Something Fishy in the State of Brown Publishing?


I don't trust banks, their motives and their hidden (or otherwise) fees. And when I hear that a group of "lenders" have formed a company to buy a bankrupt company (in this case Brown Publishing) that is a debtor to them, after Brown company employees tried to buy their company, something just HAS to be wrong!

Don't ask me what, I just don't know enough about the inner workings of this deal, BUT, it seems awfully fishy...Legal, no doubt, but stink-emitting nonetheless.

This from Business Courier of Cincinnati:

After a bid from company insiders fell through, Cincinnati-based Brown Publishing now will likely be sold to a company formed by its lenders.

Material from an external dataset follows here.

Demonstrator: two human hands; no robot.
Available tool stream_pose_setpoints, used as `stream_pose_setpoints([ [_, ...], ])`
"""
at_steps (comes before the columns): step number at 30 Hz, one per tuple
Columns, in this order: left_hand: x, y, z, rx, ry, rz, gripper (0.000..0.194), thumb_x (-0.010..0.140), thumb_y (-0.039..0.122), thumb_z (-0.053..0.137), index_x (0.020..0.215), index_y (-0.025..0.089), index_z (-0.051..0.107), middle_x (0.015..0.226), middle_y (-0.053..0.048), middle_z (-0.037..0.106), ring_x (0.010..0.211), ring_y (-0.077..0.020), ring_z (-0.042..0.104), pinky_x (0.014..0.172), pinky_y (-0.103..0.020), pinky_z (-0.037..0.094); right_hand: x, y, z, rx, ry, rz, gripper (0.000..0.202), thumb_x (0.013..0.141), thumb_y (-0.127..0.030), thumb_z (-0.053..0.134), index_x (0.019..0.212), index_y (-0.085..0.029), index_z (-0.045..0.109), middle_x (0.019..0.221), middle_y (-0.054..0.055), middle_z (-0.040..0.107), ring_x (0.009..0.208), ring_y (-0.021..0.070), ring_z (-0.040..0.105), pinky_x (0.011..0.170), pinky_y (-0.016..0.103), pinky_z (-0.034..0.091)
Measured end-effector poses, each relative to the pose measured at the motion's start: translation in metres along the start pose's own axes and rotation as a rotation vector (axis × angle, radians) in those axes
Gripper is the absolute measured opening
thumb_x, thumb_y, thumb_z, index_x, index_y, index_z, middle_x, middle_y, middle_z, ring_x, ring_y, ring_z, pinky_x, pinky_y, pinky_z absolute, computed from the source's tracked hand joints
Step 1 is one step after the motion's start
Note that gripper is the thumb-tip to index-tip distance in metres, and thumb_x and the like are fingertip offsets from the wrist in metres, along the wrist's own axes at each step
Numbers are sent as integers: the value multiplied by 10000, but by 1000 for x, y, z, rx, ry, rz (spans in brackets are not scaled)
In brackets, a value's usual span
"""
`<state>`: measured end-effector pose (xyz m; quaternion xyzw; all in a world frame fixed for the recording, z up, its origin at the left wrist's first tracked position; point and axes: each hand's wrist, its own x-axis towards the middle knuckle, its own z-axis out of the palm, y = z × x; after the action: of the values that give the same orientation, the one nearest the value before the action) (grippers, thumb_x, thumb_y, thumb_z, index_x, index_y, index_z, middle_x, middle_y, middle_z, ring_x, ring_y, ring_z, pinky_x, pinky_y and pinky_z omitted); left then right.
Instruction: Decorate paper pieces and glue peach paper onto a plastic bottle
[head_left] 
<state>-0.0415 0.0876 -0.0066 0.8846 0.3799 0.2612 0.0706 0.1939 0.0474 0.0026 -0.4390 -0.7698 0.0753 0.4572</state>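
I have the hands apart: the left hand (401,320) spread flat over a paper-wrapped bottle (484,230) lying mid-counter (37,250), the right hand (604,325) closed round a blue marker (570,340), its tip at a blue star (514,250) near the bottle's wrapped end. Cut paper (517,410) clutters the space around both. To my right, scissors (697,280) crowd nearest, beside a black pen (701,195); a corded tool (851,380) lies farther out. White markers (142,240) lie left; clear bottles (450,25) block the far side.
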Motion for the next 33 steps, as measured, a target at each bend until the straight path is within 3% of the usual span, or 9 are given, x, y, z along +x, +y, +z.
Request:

The Dayton Daily News Reports that attorneys for Brown Publishing filed papers this week that indicate that Brown newspapers would be transferred to a company called Ohio Community Media Inc. for about $22 million.

The company is owned by a group of lenders that includes PNC Bank, Prudential Insurance Co., Wells Fargo Bank, Allied Irish Bank, AIB Debt Management, Brown Brothers and Harriman, and Huntington National Bank, according to the report.

A group formed by Brown Publishing CEO Roy Brown, CFO Joe Ellingham and General Counsel Joel Dempsey had been attempting to close on a $22.4 million bid for the Cincinnati-based publishing firm.

But according to court filings, the group disclosed last week that it could not complete the buy because the lender had withdrawn. The lender wasn’t identified.

John's Note: What you want to bet this unidentified lender is one belonging to the newly-formed, successful-bidder company: Ohio Community Media Inc.?

Brown Publishing, which filed for bankruptcy in May, operates a chain of small-town newspapers and business weeklies. It owed about $105 million to creditors when a liquidity squeeze prompted it to file for bankruptcy protection, according to the company’s court filings. The book value of its assets at the time was about $94 million.

2 comments:

Frances Jeanne said...

Same old, Same old - bigger fish with greedy stomachs and sharper teeth swallowing smaller ones....

Unknown said...

Yes indeed, there ought to be a law!